Task prompt:
In the data that follows, how many lines contain the word "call"? Give only that number.

Exercise data:
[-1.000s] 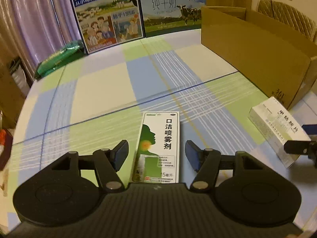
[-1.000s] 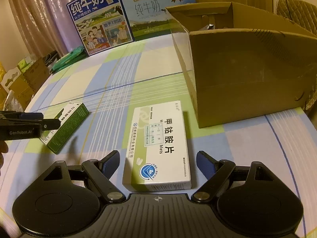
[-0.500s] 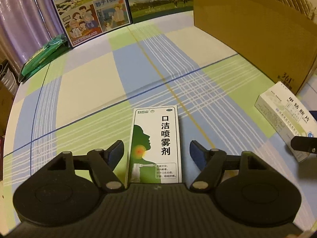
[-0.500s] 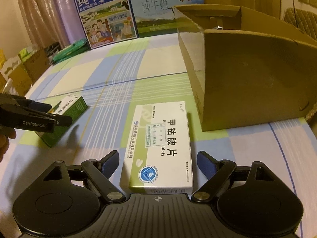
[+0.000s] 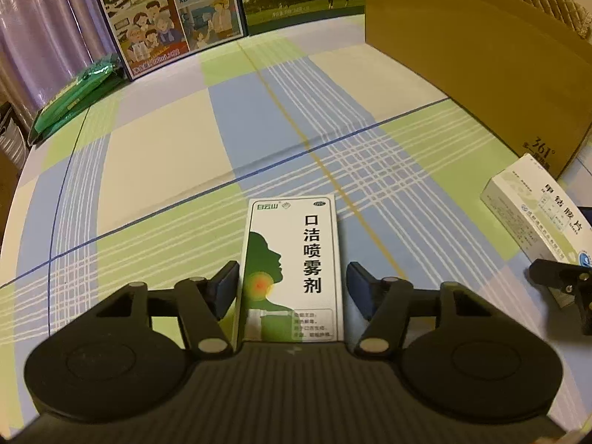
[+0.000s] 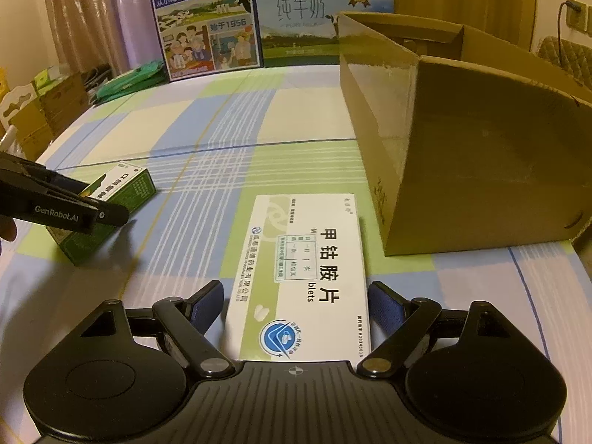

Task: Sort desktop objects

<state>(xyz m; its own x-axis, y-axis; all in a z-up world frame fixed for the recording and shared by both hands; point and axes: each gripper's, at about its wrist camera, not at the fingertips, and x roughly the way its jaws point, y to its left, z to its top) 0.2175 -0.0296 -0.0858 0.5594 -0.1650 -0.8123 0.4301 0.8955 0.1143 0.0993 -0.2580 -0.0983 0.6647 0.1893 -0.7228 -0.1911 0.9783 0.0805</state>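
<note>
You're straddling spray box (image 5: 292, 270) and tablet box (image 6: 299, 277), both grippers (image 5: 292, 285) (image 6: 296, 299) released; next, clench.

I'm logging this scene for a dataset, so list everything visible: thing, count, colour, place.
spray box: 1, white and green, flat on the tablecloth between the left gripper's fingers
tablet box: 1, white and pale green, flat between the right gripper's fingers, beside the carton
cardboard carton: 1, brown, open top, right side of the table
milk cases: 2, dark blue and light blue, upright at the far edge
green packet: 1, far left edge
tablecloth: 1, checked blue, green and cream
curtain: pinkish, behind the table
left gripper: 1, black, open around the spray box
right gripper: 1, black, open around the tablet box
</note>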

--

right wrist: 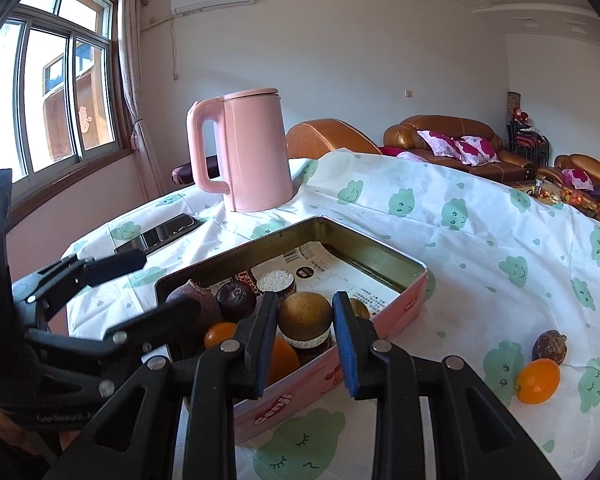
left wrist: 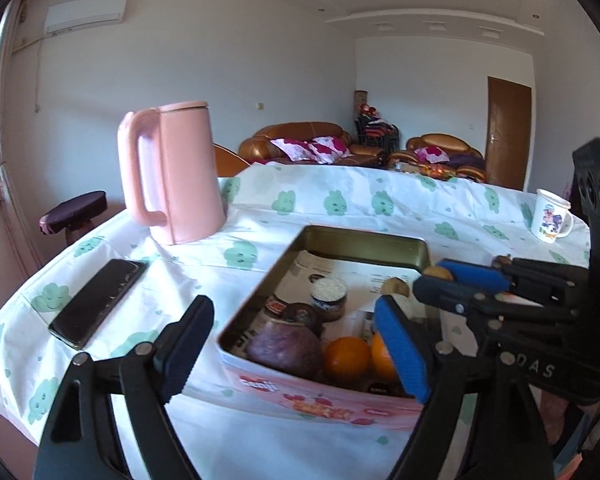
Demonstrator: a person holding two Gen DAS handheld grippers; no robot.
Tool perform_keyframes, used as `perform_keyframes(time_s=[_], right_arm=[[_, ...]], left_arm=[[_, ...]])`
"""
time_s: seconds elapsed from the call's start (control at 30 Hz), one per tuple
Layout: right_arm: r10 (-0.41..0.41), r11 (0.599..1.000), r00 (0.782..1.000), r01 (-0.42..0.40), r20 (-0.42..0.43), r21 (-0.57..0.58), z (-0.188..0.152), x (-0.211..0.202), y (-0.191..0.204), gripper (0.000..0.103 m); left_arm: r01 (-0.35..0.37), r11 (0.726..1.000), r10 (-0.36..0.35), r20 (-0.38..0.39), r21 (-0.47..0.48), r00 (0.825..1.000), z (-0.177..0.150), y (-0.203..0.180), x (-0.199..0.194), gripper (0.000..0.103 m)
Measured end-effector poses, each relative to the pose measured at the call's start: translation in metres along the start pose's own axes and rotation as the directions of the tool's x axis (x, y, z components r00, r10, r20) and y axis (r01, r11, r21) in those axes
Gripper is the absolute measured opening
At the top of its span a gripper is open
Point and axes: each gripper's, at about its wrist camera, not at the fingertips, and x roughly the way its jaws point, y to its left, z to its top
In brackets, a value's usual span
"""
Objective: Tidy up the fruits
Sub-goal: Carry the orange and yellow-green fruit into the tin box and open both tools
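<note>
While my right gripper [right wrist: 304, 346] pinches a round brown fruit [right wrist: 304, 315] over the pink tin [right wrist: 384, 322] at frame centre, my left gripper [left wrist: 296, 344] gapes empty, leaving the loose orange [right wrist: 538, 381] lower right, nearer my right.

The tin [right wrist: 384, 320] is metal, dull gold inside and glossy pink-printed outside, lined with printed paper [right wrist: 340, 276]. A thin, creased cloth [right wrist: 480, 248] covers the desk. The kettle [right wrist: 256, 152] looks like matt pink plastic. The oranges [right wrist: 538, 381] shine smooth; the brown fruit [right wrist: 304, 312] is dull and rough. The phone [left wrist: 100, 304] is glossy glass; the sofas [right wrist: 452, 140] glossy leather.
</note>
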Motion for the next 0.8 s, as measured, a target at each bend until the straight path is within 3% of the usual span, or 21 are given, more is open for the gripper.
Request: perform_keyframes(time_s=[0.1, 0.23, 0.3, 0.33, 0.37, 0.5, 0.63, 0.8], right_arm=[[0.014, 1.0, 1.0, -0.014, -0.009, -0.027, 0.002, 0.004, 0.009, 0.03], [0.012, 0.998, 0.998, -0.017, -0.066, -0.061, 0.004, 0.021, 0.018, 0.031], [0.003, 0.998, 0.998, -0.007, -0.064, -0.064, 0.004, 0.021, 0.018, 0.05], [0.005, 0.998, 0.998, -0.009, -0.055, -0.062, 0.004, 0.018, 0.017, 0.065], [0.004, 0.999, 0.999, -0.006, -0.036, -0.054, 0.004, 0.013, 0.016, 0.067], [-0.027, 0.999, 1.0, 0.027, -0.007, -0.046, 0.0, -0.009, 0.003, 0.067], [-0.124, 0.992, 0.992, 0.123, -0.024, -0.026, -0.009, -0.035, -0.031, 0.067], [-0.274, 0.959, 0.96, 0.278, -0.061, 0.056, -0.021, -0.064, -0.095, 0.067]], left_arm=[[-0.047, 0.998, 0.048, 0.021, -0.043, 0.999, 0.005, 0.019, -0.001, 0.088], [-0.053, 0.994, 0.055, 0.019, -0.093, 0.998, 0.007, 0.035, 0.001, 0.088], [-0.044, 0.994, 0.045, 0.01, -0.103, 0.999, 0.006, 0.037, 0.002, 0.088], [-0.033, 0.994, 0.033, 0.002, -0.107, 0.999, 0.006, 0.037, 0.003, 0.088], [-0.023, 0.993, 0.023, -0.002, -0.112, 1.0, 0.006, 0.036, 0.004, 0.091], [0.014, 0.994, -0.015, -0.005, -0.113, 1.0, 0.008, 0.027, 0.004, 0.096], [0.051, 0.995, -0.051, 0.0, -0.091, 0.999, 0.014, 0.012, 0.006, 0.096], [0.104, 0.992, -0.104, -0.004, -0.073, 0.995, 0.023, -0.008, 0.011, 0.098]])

Answer for this exercise:
2